[What to work on]
Below are some entries. Transcribe the lines from the one holding "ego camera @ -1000" to the one holding "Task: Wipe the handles", inclusive, but not the pictures among them.

[Data excerpts]
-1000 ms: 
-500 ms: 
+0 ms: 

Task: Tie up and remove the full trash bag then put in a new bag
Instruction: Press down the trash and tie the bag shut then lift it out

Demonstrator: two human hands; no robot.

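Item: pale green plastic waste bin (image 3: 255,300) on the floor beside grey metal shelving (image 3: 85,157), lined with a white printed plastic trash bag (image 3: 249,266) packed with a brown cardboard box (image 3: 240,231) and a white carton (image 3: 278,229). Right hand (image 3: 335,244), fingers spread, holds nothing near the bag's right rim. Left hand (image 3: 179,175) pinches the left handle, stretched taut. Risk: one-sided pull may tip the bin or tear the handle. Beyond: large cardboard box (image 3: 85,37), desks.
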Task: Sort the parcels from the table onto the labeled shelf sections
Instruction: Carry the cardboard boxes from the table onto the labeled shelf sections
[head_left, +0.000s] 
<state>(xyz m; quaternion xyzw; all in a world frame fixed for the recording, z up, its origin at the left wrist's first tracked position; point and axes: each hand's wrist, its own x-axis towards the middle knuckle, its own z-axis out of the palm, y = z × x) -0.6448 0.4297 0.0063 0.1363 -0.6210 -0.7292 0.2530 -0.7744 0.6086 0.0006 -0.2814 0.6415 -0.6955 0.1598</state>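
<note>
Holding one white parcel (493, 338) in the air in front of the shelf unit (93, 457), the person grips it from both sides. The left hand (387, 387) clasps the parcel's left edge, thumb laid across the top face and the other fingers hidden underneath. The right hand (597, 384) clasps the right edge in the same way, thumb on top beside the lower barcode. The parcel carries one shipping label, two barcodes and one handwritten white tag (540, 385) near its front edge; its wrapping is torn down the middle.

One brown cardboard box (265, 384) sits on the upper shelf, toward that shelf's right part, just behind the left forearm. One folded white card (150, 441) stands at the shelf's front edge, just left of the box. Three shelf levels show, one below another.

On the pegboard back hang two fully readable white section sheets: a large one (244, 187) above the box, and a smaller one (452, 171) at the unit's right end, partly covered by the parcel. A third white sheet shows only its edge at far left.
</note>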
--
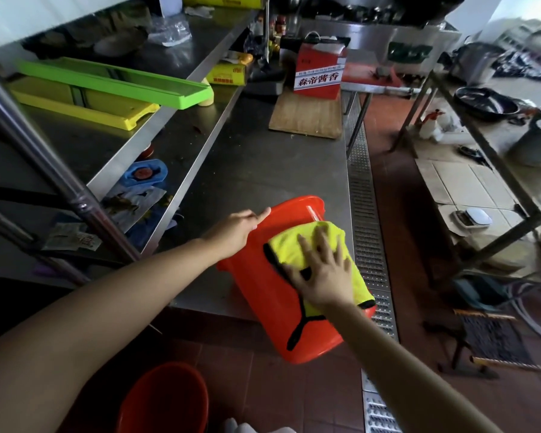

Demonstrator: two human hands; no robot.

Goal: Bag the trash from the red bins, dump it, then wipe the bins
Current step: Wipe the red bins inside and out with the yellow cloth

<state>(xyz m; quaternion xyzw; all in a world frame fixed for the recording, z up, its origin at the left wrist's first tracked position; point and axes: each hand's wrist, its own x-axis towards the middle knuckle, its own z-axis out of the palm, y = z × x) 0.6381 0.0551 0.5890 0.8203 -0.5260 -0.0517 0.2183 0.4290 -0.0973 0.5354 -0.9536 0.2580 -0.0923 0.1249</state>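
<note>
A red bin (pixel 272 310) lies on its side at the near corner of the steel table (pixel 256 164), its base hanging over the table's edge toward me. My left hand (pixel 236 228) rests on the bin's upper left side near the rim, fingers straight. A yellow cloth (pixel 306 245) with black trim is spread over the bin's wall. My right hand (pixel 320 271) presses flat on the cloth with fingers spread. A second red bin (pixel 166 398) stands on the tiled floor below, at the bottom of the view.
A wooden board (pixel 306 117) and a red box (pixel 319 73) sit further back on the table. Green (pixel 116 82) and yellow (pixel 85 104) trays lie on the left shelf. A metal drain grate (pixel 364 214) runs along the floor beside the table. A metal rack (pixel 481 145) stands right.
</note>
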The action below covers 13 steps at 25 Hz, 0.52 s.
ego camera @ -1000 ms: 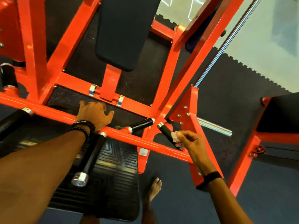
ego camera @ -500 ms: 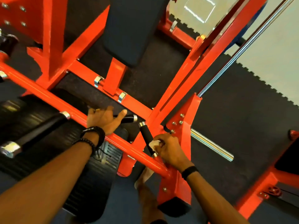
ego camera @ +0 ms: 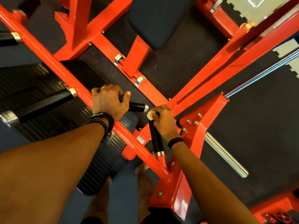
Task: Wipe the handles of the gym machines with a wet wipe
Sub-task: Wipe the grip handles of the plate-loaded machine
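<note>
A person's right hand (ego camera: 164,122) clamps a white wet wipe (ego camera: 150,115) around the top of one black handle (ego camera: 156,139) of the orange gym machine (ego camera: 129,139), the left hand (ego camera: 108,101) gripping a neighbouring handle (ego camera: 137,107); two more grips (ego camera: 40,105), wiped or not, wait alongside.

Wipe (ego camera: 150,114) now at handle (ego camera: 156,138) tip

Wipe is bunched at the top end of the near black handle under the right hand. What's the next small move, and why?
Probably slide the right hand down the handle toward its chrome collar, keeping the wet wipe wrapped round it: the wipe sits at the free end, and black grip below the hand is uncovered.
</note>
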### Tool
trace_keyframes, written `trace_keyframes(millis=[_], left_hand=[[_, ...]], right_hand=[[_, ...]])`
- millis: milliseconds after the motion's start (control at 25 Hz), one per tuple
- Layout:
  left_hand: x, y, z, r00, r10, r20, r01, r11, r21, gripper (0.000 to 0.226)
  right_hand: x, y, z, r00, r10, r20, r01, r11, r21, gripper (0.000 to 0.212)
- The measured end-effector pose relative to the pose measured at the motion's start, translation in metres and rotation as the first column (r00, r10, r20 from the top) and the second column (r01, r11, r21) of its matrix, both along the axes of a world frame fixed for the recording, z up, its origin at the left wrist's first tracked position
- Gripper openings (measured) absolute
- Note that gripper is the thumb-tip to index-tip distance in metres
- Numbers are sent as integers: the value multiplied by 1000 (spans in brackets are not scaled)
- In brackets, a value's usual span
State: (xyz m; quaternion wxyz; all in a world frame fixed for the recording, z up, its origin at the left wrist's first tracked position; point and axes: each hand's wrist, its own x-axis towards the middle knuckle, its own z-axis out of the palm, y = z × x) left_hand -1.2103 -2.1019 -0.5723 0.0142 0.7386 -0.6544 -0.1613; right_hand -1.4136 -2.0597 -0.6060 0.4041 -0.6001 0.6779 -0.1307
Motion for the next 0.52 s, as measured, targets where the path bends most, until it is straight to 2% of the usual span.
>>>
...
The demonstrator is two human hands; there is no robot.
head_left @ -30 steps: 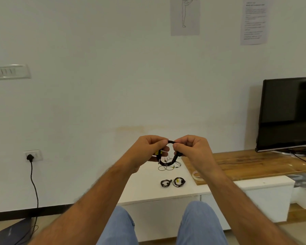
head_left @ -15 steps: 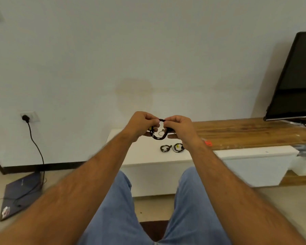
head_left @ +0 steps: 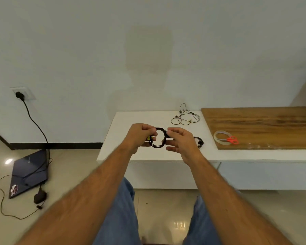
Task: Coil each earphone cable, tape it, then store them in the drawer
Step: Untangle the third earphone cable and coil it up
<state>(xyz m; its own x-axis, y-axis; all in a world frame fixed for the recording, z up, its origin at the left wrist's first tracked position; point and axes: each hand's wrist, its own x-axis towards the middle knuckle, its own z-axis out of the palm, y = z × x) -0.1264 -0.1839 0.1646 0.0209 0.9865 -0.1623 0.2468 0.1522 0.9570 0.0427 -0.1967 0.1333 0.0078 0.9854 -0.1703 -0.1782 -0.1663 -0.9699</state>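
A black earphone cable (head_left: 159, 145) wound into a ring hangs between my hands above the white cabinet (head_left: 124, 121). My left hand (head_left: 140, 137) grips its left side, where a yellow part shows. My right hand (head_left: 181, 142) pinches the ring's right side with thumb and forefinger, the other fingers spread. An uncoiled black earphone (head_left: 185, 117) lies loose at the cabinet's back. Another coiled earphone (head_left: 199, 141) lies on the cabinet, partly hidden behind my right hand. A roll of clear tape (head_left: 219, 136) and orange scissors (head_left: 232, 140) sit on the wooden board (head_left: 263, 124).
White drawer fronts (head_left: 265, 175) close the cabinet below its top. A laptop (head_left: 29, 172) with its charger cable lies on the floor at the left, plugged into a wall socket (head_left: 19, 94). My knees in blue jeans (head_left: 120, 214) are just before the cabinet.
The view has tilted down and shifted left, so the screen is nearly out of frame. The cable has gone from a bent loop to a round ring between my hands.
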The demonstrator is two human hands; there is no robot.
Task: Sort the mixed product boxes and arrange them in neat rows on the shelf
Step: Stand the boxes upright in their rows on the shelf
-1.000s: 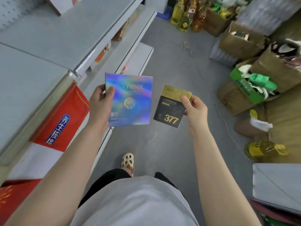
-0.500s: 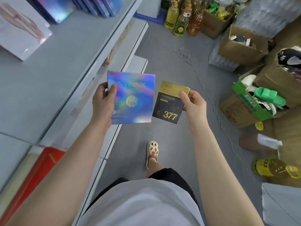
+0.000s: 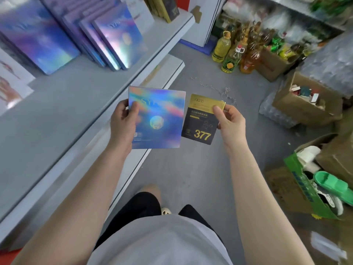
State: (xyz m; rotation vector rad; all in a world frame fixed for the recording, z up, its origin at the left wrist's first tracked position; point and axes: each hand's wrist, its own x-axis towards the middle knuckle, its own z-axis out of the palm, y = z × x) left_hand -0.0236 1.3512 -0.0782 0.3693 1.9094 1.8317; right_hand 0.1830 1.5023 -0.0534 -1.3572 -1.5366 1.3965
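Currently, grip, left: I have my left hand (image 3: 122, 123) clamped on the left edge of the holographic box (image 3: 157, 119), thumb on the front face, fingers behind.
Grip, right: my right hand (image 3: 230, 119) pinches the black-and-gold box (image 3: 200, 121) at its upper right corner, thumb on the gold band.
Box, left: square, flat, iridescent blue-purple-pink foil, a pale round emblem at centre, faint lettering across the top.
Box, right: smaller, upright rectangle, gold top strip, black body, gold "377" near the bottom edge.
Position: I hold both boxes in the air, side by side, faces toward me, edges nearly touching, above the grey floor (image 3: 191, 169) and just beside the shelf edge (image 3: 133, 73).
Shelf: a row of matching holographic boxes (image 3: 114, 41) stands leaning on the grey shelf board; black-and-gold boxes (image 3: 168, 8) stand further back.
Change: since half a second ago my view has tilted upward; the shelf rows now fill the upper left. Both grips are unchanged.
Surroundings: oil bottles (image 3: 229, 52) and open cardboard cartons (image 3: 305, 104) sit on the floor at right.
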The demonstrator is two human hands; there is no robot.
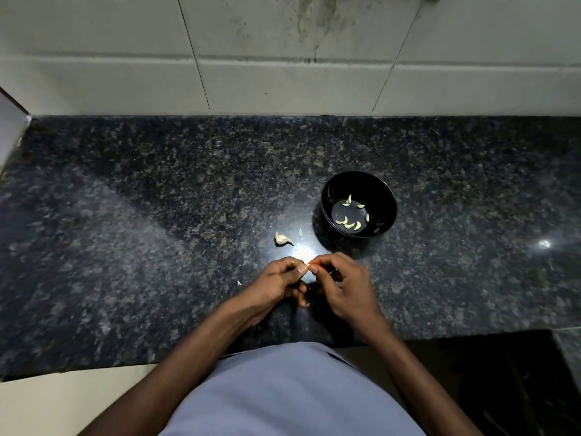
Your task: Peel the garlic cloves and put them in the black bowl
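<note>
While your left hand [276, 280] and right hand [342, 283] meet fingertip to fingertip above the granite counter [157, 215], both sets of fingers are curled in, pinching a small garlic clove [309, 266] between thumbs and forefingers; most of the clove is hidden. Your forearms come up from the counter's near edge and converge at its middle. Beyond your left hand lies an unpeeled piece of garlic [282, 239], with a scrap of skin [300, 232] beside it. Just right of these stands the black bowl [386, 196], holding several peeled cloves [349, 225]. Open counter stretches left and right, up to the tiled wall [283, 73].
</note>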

[Result for this task]
ego camera @ -1000 ms: 
ego camera @ -500 ms: 
ego camera @ +0 ms: 
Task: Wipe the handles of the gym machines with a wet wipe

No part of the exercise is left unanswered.